(EXERCISE DESCRIPTION) Each line below from the one containing "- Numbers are" through the one containing "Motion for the" should be output exactly as it stands, and no other line should appear.

(COLLECTED DATA)
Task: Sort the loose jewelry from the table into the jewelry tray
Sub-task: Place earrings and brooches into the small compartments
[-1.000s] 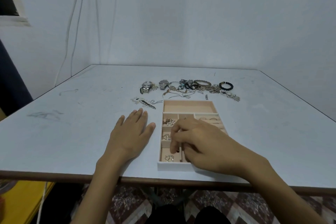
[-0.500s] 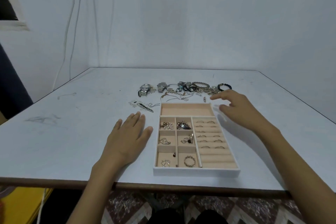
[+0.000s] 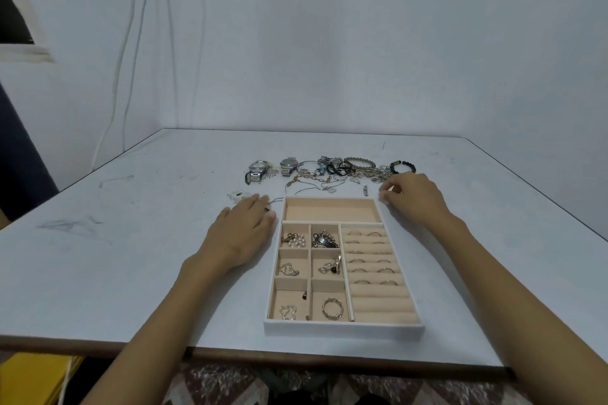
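The beige jewelry tray (image 3: 342, 327) lies near the table's front edge. Its small compartments hold earrings and charms, and its slots (image 3: 368, 261) hold rings. The long far compartment (image 3: 330, 209) is empty. Loose jewelry (image 3: 332, 171) is strung along behind the tray, with two watches (image 3: 256, 169) and a black bead bracelet (image 3: 403, 167). My left hand (image 3: 240, 233) lies flat left of the tray, its fingertips over a silver pendant (image 3: 237, 196). My right hand (image 3: 411, 199) is by the tray's far right corner, fingers curled down at the table; anything under them is hidden.
A small silver charm (image 3: 365, 190) lies alone just behind the tray. The white table (image 3: 131, 256) meets the wall at the back. Cables (image 3: 125, 76) hang down the wall at the left. A yellow object (image 3: 29, 378) sits below the table's front left edge.
My right hand left the tray, reached to the right end of the jewelry row and has curled its fingers there. My left hand slid forward onto the pendant.
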A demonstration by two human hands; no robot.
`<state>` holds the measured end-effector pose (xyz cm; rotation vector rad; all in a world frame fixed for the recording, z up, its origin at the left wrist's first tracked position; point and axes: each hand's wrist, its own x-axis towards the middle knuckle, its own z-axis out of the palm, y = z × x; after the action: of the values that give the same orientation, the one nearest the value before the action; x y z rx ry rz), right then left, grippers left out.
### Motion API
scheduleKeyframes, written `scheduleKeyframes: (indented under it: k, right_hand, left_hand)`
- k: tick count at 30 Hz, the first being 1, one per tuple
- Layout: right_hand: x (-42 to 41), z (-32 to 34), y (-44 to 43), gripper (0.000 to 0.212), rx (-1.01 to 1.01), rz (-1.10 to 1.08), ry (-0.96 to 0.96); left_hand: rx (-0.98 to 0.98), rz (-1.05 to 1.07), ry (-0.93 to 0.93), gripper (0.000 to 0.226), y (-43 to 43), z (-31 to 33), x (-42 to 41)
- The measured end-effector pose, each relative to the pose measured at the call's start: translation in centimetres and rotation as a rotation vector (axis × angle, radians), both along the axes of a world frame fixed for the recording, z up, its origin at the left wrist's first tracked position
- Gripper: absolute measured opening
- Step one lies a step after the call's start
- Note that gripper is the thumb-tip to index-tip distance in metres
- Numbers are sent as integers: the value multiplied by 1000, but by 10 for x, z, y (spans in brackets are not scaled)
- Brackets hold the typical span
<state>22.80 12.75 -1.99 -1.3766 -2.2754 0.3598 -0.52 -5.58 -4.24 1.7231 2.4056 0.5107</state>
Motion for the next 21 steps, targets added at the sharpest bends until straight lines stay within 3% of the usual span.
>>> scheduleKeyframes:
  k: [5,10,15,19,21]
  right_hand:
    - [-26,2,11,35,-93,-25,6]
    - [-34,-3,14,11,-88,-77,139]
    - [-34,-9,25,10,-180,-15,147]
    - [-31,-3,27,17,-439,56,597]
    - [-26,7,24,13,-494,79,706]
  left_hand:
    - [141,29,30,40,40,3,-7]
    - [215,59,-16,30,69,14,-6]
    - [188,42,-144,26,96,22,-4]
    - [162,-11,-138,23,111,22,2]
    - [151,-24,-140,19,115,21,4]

(FINISHED TASK)
- Numbers are sent as integers: the value multiplied by 1000, but by 10 for x, z, y (spans in brackets are not scaled)
- Brackets hold the typical span
<state>22.80 12.75 -1.99 -1.3766 -2.2754 0.3598 -0.52 -5.58 -4.24 1.7231 2.4056 0.5107</state>
Motion for the next 21 steps, targets added at the sharpest bends until straight lines stay within 3% of the usual span.

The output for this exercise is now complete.